→ **EXERCISE INSTRUCTIONS**
Your task is to repeat each record verbatim, exactly as it was written.

→ **EXERCISE INPUT**
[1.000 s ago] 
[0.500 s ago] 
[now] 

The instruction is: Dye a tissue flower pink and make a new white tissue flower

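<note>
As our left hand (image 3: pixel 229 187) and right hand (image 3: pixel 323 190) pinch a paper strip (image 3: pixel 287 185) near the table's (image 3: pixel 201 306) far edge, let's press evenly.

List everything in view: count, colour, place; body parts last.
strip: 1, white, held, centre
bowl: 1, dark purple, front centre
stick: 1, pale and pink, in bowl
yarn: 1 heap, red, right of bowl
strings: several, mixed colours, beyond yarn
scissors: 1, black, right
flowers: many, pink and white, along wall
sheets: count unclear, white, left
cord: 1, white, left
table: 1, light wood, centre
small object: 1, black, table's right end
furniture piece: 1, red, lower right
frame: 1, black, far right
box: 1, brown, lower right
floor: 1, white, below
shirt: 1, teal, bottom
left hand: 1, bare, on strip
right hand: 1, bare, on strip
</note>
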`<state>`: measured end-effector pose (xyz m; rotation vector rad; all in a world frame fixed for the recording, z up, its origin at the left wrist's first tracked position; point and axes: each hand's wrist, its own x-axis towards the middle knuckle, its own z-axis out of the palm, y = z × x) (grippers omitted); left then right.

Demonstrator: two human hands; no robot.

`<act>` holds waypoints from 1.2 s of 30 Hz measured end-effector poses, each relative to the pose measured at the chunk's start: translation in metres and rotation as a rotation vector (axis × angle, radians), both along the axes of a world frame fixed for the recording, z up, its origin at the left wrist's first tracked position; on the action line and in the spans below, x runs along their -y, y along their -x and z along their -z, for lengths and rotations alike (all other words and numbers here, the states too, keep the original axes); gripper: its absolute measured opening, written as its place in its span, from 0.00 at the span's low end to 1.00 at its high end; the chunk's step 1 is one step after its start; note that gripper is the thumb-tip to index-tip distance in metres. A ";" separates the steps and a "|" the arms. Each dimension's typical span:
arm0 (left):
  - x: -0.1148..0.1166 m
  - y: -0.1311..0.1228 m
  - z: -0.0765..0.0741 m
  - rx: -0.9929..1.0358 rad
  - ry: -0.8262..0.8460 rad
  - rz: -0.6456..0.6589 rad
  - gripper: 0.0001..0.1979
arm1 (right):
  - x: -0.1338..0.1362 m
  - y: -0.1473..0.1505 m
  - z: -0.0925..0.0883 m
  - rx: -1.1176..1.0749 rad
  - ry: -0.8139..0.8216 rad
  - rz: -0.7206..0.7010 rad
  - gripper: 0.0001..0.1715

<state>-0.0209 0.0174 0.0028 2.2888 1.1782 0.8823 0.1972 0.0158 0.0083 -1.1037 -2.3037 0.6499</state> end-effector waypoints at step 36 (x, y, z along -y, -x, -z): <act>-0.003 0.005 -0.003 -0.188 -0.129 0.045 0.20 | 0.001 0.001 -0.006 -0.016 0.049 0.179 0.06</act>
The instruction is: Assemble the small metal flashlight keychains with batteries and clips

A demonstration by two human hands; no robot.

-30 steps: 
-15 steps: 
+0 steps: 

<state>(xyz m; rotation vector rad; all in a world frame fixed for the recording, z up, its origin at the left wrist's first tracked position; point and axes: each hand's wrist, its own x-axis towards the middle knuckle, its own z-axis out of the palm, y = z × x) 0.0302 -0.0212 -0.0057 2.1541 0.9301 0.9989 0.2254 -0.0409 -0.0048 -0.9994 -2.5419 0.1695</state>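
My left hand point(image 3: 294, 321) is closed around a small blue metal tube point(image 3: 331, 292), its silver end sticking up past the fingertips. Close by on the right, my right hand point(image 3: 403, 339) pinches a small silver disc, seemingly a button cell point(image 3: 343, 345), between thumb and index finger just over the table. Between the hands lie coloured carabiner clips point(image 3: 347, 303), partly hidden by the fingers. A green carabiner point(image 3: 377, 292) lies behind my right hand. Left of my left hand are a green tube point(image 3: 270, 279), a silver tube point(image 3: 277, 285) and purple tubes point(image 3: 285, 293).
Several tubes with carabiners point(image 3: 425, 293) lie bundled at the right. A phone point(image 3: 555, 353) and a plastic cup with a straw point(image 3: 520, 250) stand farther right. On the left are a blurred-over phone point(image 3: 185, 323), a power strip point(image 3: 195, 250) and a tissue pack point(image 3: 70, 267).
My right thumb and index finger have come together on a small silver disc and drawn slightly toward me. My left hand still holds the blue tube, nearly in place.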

→ **WRITTEN RESPONSE**
[1.000 s ago] 
[0.500 s ago] 
[now] 

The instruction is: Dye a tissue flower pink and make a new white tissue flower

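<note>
As our left hand (image 3: pixel 229 187) and right hand (image 3: pixel 323 190) pinch a paper strip (image 3: pixel 287 185) near the table's (image 3: pixel 201 306) far edge, let's press evenly.

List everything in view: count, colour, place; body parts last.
strip: 1, white, held, centre
bowl: 1, dark purple, front centre
stick: 1, pale and pink, in bowl
yarn: 1 heap, red, right of bowl
strings: several, mixed colours, beyond yarn
scissors: 1, black, right
flowers: many, pink and white, along wall
sheets: count unclear, white, left
cord: 1, white, left
table: 1, light wood, centre
small object: 1, black, table's right end
furniture piece: 1, red, lower right
frame: 1, black, far right
box: 1, brown, lower right
floor: 1, white, below
shirt: 1, teal, bottom
left hand: 1, bare, on strip
right hand: 1, bare, on strip
</note>
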`<state>`: measured end-effector pose (xyz m; rotation vector rad; all in a world frame fixed for the recording, z up, its origin at the left wrist's first tracked position; point and axes: each hand's wrist, its own x-axis towards the middle knuckle, its own z-axis out of the palm, y = z × x) (grippers omitted); left then right.

Demonstrator: two human hands; no robot.

`<act>` holds waypoints from 1.2 s of 30 Hz measured end-effector poses, each relative to the pose measured at the chunk's start: translation in metres and rotation as a rotation vector (axis × angle, radians), both along the axes of a world frame fixed for the recording, z up, its origin at the left wrist's first tracked position; on the action line and in the spans below, x runs along their -y, y along their -x and z along their -z, for lengths and rotations alike (all other words and numbers here, the states too, keep the original axes); gripper: its absolute measured opening, written as its place in its span, from 0.00 at the span's low end to 1.00 at its high end; the chunk's step 1 is one step after its start; note that gripper is the thumb-tip to index-tip distance in metres. A ";" separates the steps and a "|" the arms. Each dimension's typical span:
arm0 (left):
  - x: -0.1148..0.1166 m
  - y: -0.1311..0.1228 m
  - z: -0.0765..0.0741 m
  - rx: -0.9929..1.0358 rad
  - ry: -0.8262..0.8460 rad
  - rz: -0.6456..0.6589 rad
  - gripper: 0.0001..0.1979
arm1 (right):
  - x: -0.1338..0.1362 m
  - y: -0.1473..0.1505 m
  - z: -0.0925..0.0883 m
  - rx: -1.1176..1.0749 rad
  - ry: -0.8139..0.8216 rad
  - rz: -0.7206..0.7010 rad
  - gripper: 0.0001..0.1715

<state>-0.0209 0.0174 0.0028 2.2888 1.1782 0.8823 0.1972 0.0158 0.0083 -1.1037 -2.3037 0.6499</state> end-effector waypoints at step 36 (x, y, z along -y, -x, -z): <act>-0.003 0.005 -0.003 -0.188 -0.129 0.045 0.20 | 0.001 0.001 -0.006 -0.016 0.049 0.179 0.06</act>
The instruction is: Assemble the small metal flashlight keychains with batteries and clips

A demonstration by two human hands; no robot.

-30 steps: 
-15 steps: 
+0 steps: 

<state>(xyz m; rotation vector rad; all in a world frame fixed for the recording, z up, its origin at the left wrist's first tracked position; point and axes: each hand's wrist, its own x-axis towards the middle knuckle, its own z-axis out of the palm, y = z × x) 0.0302 -0.0212 -0.0057 2.1541 0.9301 0.9989 0.2254 -0.0409 -0.0048 -0.9994 -2.5419 0.1695</state>
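My left hand point(image 3: 294, 321) is closed around a small blue metal tube point(image 3: 331, 292), its silver end sticking up past the fingertips. Close by on the right, my right hand point(image 3: 403, 339) pinches a small silver disc, seemingly a button cell point(image 3: 343, 345), between thumb and index finger just over the table. Between the hands lie coloured carabiner clips point(image 3: 347, 303), partly hidden by the fingers. A green carabiner point(image 3: 377, 292) lies behind my right hand. Left of my left hand are a green tube point(image 3: 270, 279), a silver tube point(image 3: 277, 285) and purple tubes point(image 3: 285, 293).
Several tubes with carabiners point(image 3: 425, 293) lie bundled at the right. A phone point(image 3: 555, 353) and a plastic cup with a straw point(image 3: 520, 250) stand farther right. On the left are a blurred-over phone point(image 3: 185, 323), a power strip point(image 3: 195, 250) and a tissue pack point(image 3: 70, 267).
My right thumb and index finger have come together on a small silver disc and drawn slightly toward me. My left hand still holds the blue tube, nearly in place.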

Work on this exercise has been finished.